### Exercise goal:
Starting at the first line and ending at the last, repeat the material word for word.

* * * *

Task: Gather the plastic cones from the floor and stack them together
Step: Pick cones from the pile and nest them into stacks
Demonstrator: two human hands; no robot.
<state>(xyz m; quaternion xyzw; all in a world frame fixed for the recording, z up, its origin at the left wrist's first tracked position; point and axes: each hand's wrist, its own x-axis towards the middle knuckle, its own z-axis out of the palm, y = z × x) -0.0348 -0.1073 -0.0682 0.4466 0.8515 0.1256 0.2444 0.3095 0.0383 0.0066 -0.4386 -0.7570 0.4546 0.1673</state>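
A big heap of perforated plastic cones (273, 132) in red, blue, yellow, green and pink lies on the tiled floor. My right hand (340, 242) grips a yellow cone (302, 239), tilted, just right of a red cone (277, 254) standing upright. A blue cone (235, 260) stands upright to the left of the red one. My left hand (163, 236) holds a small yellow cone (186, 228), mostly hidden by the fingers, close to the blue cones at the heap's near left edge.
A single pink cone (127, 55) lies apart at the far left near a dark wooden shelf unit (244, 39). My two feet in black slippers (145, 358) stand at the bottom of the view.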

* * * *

### Response to the task:
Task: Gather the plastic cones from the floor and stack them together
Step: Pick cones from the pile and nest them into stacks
Demonstrator: two human hands; no robot.
<state>(xyz m; quaternion xyzw; all in a world frame fixed for the recording, z up, its origin at the left wrist's first tracked position; point and axes: each hand's wrist, its own x-axis towards the middle knuckle, its own z-axis out of the palm, y = z × x) -0.0348 -0.1073 -0.0682 0.4466 0.8515 0.1256 0.2444 0.3095 0.0383 0.0066 -0.4386 -0.7570 0.4546 0.1673</state>
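A big heap of perforated plastic cones (273, 132) in red, blue, yellow, green and pink lies on the tiled floor. My right hand (340, 242) grips a yellow cone (302, 239), tilted, just right of a red cone (277, 254) standing upright. A blue cone (235, 260) stands upright to the left of the red one. My left hand (163, 236) holds a small yellow cone (186, 228), mostly hidden by the fingers, close to the blue cones at the heap's near left edge.
A single pink cone (127, 55) lies apart at the far left near a dark wooden shelf unit (244, 39). My two feet in black slippers (145, 358) stand at the bottom of the view.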

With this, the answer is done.